La chose importante, ici, c’est que la part des importations diminue, tandis que le nombre de composants et de pièces détachées fabriqués en Slovaquie augmente. C’est incontestablement une très bonne nouvelle pour la Slovaquie. Car plus nous serons capables de produire des composants et des pièces détachées, moins nous aurons de chômage.

Plus important encore, les différents secteurs industriels (l’automobile, l’électronique, la sidérurgie, l’industrie du plastique, etc.) forment un réseau de coopération de plus en plus dense, à l’image d’un entrelacement de racines toujours plus étroit.

Le scénario américain, un avertissement

Mais la situation de notre industrie est loin d’être idéale. Si l’on doit se réjouir de la constante augmentation du nombre de fournisseurs des constructeurs automobiles et des fabricants d’électronique implantés en Slovaquie, la plupart d’entre eux sont les partenaires étrangers traditionnels des multinationales. [[Il est extrêmement difficile pour les entreprises slovaques de pénétrer le réseau client-fournisseur des multinationales]]. Et les fournisseurs étrangers ne font chez nous que de la production.

Le design, les services financiers, la recherche et le développement, domaines d’activité précieux et très rentables, ne sont pas externalisés.
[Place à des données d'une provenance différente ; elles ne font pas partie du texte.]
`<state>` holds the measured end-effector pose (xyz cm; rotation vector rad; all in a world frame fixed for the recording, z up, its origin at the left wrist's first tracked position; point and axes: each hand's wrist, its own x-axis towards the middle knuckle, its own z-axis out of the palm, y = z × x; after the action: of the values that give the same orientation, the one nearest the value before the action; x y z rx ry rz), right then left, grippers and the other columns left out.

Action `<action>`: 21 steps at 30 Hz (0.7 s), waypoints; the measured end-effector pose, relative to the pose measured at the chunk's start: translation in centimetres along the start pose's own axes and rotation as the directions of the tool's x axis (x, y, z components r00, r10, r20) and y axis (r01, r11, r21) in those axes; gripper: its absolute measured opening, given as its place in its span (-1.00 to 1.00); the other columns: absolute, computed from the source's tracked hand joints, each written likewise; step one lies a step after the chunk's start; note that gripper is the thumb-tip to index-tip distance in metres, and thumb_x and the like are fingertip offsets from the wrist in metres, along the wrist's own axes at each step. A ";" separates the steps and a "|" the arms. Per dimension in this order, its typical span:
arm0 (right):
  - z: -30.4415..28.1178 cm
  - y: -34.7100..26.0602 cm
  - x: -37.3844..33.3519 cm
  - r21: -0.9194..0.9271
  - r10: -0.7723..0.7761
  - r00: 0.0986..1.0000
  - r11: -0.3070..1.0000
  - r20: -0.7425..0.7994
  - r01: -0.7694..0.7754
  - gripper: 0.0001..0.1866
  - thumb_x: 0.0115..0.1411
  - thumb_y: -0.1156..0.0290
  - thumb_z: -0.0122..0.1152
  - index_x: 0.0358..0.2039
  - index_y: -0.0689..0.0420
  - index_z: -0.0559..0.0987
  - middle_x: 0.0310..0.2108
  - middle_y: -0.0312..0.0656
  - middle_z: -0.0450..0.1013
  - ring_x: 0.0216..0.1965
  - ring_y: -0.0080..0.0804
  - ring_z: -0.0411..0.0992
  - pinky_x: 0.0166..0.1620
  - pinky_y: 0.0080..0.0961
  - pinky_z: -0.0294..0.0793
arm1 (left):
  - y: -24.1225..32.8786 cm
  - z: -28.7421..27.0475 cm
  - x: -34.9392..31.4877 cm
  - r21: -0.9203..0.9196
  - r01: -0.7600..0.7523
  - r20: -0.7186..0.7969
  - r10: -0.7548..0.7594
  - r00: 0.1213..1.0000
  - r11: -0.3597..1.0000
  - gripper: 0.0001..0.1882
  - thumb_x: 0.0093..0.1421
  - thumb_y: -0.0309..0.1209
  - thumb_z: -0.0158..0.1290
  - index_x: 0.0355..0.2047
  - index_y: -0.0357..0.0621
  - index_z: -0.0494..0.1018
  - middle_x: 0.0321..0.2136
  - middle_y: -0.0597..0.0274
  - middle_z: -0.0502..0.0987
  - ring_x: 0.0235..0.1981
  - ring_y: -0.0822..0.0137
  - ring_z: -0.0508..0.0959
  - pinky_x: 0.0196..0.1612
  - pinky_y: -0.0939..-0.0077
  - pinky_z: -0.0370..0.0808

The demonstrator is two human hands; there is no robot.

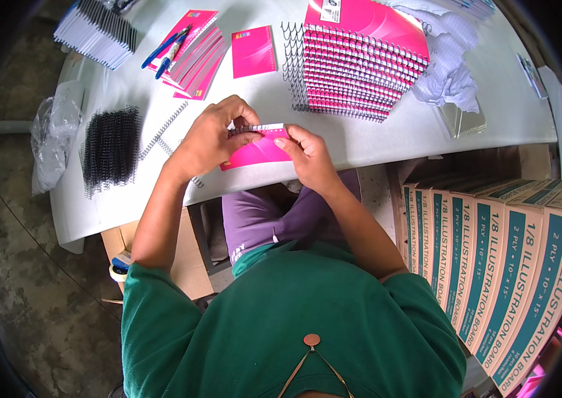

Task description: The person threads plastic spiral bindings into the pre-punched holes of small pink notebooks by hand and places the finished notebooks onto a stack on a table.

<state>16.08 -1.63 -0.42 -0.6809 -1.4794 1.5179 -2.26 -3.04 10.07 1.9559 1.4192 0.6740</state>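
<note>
A pink notebook [259, 154] lies near the table's front edge, its far edge punched with a row of holes. Along that edge runs a dark binding coil [244, 130], pinched between the thumb and fingers of my left hand [218, 136]. My right hand [312, 158] grips the notebook's right end, thumb on the cover and fingers behind. How far the coil passes through the holes is hidden by my fingers. Loose coils [164, 130] lie just left of my left hand, partly under the wrist.
Black coils [110, 149] are heaped at left, beside a clear plastic bag [57, 142]. Beyond my hands lie pink booklets [196, 63] with pens [173, 52], a single booklet [253, 53] and a coil-bound notebook stack [360, 76]. Cardboard boxes [486, 259] stand at right.
</note>
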 end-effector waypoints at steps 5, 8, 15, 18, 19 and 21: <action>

Nous n’avons malheureusement pas grand-chose à offrir en la matière. Ce sera notre plus grand défi des 10 prochaines années. Car ceux qui prédisent que l’automobile et les usines de téléviseurs s’en iront un jour ont un peu raison. En particulier les activités “économiquement primaires”, comme le simple usinage ou assemblage, à faible valeur ajoutée.

Etant bon marché, nous restons aujourd’hui compétitifs. Mais les Roumains et les Ukrainiens, par exemple, le sont encore davantage et nous enlèveront un jour ce type d’activité. Nous ne pourrons être que très heureux de parvenir à mettre en place une production de composants automobiles et de téléviseurs à plus forte valeur ajoutée. Cela voudra dire que le destin de Detroit et notre propre histoire auront agi comme des avertissements et que nous aurons su en tirer les enseignements.